***** DATA SHOWN *****
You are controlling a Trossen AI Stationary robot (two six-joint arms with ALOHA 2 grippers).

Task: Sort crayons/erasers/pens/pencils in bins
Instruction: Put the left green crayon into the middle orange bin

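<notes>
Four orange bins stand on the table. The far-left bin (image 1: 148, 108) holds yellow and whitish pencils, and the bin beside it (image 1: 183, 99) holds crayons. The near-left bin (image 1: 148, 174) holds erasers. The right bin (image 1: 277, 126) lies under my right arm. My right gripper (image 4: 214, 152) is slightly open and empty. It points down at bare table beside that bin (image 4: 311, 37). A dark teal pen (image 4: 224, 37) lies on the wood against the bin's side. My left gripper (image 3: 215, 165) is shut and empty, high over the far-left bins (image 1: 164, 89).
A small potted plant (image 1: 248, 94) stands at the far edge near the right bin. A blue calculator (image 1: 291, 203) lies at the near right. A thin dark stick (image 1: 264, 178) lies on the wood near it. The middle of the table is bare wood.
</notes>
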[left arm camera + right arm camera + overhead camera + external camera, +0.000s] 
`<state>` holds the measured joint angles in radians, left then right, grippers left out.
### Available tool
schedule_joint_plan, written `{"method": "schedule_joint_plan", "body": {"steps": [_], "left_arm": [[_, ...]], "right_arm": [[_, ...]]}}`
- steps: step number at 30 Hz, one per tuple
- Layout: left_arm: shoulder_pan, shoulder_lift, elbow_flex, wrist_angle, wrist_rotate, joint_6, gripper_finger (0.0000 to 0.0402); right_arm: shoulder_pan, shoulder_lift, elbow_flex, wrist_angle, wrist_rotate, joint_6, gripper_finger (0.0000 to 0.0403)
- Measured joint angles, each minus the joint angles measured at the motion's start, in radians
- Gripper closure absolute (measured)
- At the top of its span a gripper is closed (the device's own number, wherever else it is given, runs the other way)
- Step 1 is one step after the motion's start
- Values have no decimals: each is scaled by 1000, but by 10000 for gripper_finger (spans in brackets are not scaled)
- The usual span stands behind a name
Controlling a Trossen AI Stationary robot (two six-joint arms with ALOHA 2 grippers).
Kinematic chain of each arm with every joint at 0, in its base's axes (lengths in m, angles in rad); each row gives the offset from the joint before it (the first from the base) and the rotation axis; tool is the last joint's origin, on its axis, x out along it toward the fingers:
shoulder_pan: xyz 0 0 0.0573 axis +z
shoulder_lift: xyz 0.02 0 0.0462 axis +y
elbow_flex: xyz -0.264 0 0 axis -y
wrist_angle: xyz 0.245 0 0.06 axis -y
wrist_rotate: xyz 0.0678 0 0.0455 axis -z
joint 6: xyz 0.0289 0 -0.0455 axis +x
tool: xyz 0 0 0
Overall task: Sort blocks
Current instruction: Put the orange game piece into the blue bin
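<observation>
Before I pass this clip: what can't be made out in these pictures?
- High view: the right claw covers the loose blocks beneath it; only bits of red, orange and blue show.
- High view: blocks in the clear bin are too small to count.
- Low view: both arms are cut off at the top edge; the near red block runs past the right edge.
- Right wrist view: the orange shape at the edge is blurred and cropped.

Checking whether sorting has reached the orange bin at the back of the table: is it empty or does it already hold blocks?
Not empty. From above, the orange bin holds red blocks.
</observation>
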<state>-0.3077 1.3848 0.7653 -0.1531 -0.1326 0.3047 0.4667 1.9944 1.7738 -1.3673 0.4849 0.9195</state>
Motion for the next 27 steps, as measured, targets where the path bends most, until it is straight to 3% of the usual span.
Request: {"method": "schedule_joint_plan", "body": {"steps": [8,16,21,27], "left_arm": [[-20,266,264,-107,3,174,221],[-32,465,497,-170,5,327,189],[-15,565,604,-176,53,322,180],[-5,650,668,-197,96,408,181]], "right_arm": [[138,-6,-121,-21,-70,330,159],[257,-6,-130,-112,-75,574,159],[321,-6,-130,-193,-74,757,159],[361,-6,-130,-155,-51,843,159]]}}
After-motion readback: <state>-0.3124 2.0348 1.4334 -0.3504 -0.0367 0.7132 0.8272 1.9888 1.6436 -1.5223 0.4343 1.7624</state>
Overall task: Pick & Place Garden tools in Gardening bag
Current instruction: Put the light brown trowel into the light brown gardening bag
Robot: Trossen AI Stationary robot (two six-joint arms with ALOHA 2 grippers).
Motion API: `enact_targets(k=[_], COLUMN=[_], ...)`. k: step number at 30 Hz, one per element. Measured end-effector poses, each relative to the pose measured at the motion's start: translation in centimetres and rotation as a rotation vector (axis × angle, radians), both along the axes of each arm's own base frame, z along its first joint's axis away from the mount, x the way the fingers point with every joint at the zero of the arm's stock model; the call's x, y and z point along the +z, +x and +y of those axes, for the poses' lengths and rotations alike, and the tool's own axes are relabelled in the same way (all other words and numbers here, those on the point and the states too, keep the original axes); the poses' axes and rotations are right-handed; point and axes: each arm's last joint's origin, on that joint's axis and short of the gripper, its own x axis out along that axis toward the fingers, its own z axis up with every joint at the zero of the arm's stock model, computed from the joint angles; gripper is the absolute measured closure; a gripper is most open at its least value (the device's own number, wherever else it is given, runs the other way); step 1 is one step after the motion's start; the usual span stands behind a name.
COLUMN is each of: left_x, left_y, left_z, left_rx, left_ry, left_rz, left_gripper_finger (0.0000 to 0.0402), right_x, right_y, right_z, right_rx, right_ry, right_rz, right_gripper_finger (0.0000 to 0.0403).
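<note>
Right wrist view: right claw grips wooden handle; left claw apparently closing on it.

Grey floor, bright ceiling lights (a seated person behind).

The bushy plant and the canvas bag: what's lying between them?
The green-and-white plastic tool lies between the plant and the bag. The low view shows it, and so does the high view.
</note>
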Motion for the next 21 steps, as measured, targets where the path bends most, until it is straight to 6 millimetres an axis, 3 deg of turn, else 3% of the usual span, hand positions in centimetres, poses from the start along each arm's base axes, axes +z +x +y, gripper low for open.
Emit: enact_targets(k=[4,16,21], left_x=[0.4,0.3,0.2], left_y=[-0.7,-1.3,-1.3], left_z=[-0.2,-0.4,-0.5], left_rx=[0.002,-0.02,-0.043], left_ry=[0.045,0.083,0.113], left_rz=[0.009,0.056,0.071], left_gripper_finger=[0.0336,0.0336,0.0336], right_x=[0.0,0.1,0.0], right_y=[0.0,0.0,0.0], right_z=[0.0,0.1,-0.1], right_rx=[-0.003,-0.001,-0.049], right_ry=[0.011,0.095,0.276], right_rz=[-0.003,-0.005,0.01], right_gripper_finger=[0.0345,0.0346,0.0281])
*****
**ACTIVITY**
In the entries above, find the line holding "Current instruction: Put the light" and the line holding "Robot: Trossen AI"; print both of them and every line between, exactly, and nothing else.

**YOUR RESPONSE**
Current instruction: Put the light brown trowel into the light brown gardening bag
Robot: Trossen AI Stationary robot (two six-joint arms with ALOHA 2 grippers).

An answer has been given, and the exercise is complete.